To the west of the village, on the south side of the road, stands St Fechin’s Church, now roofless, the oldest remaining building in the valley, dating probably from the tenth century. The first wonder lies over its main entrance, a massive lintel inscribed with a small cross-in-circle: the stone raised by St Fechin’s prayers. Up the slope and across from the church, you’ll find the Anchorite’s Cell, a fifteenth-century tower to which the mausoleum chapel of the Greville-Nugent family was added in the nineteenth century (ask for the key behind the bar at the Seven Wonders pub in the village, which opens at around 12.30pm). Practising an extreme form of asceticism that was popular in the early and high Middle Ages, anchorites would stay in the tower, meditating and praying alone, with food brought to them by local people, until they died. Inside the chapel, an inscription commemorates the last hermit of Fore, and probably of all Ireland, Patrick Beglin, whose body is “hidden in this hollow heap of stones” – the second wonder, the anchorite in a stone. Like the other hermits, Beglin had vowed to remain in the cell until he died: in 1616, he fell trying to climb out, and broke his neck – thus enacting his promise.
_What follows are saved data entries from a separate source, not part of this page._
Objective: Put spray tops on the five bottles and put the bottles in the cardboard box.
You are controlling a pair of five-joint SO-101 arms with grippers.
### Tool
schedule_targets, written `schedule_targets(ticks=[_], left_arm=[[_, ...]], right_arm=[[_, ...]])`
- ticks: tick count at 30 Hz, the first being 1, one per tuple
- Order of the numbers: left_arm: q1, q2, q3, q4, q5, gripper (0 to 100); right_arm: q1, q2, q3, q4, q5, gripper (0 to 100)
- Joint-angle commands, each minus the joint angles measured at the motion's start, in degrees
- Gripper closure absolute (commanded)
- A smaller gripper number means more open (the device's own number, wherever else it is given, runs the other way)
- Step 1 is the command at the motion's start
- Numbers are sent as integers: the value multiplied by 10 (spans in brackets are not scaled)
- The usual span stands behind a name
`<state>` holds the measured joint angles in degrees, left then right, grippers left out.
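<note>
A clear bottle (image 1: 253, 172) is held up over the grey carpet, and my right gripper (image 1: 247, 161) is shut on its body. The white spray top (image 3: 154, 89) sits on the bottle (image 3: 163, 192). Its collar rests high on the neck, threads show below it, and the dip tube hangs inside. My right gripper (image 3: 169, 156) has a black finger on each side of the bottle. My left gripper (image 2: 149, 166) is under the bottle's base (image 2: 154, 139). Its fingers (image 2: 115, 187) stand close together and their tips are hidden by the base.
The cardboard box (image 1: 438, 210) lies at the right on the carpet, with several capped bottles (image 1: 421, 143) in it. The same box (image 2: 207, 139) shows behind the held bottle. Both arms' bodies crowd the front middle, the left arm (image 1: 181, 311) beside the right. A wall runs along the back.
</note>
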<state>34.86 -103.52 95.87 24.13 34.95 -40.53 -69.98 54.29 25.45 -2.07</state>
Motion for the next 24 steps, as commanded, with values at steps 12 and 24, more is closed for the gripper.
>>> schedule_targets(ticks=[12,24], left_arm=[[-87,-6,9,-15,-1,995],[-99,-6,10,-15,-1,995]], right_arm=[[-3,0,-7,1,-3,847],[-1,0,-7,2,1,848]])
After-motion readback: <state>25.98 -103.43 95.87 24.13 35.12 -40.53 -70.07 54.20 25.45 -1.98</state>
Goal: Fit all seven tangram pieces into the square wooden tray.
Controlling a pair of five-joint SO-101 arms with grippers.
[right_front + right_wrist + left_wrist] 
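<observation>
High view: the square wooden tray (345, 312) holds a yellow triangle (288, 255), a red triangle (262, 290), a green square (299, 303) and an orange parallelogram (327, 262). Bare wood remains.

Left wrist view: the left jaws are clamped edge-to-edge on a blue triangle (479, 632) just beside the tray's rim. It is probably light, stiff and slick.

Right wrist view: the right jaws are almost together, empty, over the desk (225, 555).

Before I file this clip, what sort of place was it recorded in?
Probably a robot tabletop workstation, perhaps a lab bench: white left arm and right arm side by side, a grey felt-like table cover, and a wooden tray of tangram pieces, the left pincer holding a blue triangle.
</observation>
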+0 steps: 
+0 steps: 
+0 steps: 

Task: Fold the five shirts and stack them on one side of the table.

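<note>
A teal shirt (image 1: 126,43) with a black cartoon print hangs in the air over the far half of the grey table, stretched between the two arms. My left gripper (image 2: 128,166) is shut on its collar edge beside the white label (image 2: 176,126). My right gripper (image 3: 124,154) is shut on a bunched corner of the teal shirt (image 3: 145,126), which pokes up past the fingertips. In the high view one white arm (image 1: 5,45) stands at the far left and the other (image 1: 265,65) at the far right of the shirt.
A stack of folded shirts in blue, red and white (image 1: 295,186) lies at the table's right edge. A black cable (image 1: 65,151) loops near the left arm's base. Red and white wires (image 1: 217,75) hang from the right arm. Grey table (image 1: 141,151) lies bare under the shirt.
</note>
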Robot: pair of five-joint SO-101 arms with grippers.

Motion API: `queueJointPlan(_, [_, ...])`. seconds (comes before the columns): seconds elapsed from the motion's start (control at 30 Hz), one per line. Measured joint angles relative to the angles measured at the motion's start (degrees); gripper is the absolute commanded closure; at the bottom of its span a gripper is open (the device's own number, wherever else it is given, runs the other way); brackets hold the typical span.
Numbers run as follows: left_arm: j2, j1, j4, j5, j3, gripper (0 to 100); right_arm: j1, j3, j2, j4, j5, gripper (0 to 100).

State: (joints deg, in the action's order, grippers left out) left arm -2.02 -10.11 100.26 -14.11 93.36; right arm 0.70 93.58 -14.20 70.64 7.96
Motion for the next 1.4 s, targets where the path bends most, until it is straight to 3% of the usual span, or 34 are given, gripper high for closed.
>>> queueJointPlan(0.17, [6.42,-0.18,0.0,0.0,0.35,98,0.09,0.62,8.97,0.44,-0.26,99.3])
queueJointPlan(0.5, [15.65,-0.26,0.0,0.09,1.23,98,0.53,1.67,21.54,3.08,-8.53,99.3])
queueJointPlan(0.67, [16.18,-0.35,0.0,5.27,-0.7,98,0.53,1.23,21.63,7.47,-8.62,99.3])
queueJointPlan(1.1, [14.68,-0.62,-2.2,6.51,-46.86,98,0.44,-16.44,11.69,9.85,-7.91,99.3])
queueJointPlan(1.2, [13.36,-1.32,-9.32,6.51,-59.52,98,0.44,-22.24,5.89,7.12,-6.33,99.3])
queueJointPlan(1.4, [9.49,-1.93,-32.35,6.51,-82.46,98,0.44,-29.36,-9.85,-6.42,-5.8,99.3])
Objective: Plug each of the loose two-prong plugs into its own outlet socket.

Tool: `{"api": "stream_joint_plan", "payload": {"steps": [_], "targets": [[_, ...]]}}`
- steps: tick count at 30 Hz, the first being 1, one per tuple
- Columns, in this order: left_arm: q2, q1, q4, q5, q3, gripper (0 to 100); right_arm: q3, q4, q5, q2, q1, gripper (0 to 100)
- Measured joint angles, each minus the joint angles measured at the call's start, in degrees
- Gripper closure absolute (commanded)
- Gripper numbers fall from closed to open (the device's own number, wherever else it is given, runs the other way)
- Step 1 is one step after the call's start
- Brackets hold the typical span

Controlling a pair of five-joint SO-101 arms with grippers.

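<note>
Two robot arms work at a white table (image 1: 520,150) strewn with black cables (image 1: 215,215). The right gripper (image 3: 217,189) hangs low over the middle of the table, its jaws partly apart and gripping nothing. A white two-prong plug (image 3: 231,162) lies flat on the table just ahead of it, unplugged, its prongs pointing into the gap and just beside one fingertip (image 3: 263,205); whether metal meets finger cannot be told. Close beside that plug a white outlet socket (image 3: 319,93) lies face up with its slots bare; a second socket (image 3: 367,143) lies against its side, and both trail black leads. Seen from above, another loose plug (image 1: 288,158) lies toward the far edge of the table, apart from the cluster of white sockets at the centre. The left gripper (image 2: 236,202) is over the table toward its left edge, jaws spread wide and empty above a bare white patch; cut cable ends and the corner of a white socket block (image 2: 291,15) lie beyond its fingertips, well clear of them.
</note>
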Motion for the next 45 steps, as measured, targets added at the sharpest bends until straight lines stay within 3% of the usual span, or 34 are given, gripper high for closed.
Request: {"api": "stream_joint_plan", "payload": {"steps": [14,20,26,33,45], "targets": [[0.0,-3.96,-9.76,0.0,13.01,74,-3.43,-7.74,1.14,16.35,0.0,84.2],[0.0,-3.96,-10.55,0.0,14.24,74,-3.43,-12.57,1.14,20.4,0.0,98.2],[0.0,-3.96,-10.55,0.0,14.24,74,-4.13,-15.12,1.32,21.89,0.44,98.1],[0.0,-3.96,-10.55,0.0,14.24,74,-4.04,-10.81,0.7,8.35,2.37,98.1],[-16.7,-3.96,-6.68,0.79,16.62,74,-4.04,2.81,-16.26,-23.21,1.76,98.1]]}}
  Back down the slope and across the road you’ll see the water that will not boil, a holy well known to cure headaches and toothaches, where in the nineteenth century rites were performed on St Fechin’s Day (January 20). In the spring stands a dead ash tree, gaily festooned with sweet wrappers, stockings, knickers and coins (which caused the copper poisoning that killed the tree) – the fourth wonder, the wood that will not burn. Nearby, a stream that runs underground from Lough Lene to the south resurfaces at the ruined St Fechin’s Mill – the mill without a race.

  A couple of hundred metres across the marshy valley floor rise the substantial but compact remains of Fore Priory – the monastery built on a bog. It was erected in the early thirteenth century, one of very few in Ireland to follow the rule of St Benedict, the fifth-century Italian ascetic. Attached to the central cloister, of which several Gothic arches remain, you’ll find the church to the north, the chapterhouse to the east, with the dormitory above, and the refectory to the south. A little away from the main buildings, up a small slope, there’s a circular, thirteenth-century columbarium, where the monks kept doves, an efficient source of meat in the Middle Ages.

  The seventh wonder is a little removed from the others to the south of the village – ask for directions at the coffee shop. A short woodland walk will bring you down to the attractive shore of Lough Lene, which is dotted with small, green islands. A stream flows out of the lake, apparently in the wrong direction, passing under an overgrown arched bridge, before disappearing into a sinkhole (to emerge at St Fechin’s Mill) – the water that flows uphill.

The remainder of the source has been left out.